▶ _What you will do_:
Reproduce each line below precisely. Drop the pictures.

-- Given material follows --

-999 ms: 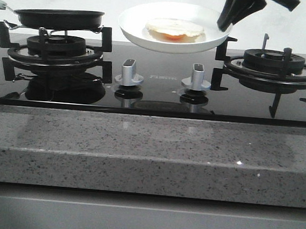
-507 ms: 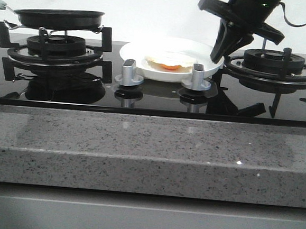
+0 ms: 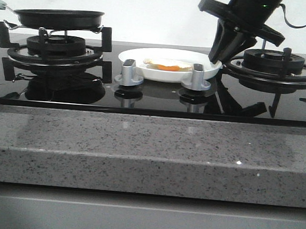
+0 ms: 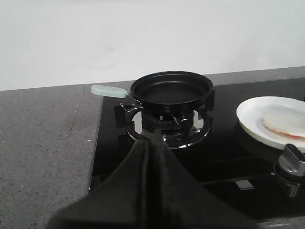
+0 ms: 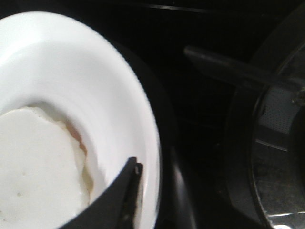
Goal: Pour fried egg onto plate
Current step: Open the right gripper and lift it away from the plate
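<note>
The plate (image 3: pixel 169 64), a second ago lifted, now rests on the glass surface (image 3: pixel 154 96) carrying the fried egg (image 3: pixel 168 65), its rim still pinched under the right gripper (image 3: pixel 217 55), so only release seems left.

Stove and pan on the grey worktop

A black frying pan (image 3: pixel 59 18) with a pale green handle (image 4: pixel 109 90) stood on the left burner grate (image 3: pixel 54 53). The right burner grate (image 3: pixel 273 68) carried nothing. Two silver knobs (image 3: pixel 128 73) stood on the black glass hob (image 3: pixel 154 98), set in a speckled grey worktop (image 3: pixel 150 154).
</note>
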Controlling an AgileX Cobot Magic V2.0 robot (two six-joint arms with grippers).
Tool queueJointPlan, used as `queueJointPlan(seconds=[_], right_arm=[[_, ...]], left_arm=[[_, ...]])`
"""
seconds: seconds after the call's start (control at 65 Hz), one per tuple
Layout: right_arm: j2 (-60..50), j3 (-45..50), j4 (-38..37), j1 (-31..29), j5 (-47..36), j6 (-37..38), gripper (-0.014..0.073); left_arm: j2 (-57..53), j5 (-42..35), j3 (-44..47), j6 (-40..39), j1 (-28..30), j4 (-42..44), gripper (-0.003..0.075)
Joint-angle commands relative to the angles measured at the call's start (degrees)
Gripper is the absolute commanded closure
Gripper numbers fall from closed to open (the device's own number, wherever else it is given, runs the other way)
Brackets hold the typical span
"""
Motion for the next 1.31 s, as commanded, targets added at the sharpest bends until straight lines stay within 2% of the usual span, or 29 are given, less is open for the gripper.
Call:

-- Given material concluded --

▶ _Expected answer_:
-999 ms: 
-507 ms: 
+0 ms: 
+0 ms: 
+0 ms: 
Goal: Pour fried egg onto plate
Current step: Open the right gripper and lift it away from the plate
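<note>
The plate (image 3: pixel 169 64), a second ago lifted, now rests on the glass surface (image 3: pixel 154 96) carrying the fried egg (image 3: pixel 168 65), its rim still pinched under the right gripper (image 3: pixel 217 55), so only release seems left.

Stove and pan on the grey worktop

A black frying pan (image 3: pixel 59 18) with a pale green handle (image 4: pixel 109 90) stood on the left burner grate (image 3: pixel 54 53). The right burner grate (image 3: pixel 273 68) carried nothing. Two silver knobs (image 3: pixel 128 73) stood on the black glass hob (image 3: pixel 154 98), set in a speckled grey worktop (image 3: pixel 150 154).
</note>
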Controlling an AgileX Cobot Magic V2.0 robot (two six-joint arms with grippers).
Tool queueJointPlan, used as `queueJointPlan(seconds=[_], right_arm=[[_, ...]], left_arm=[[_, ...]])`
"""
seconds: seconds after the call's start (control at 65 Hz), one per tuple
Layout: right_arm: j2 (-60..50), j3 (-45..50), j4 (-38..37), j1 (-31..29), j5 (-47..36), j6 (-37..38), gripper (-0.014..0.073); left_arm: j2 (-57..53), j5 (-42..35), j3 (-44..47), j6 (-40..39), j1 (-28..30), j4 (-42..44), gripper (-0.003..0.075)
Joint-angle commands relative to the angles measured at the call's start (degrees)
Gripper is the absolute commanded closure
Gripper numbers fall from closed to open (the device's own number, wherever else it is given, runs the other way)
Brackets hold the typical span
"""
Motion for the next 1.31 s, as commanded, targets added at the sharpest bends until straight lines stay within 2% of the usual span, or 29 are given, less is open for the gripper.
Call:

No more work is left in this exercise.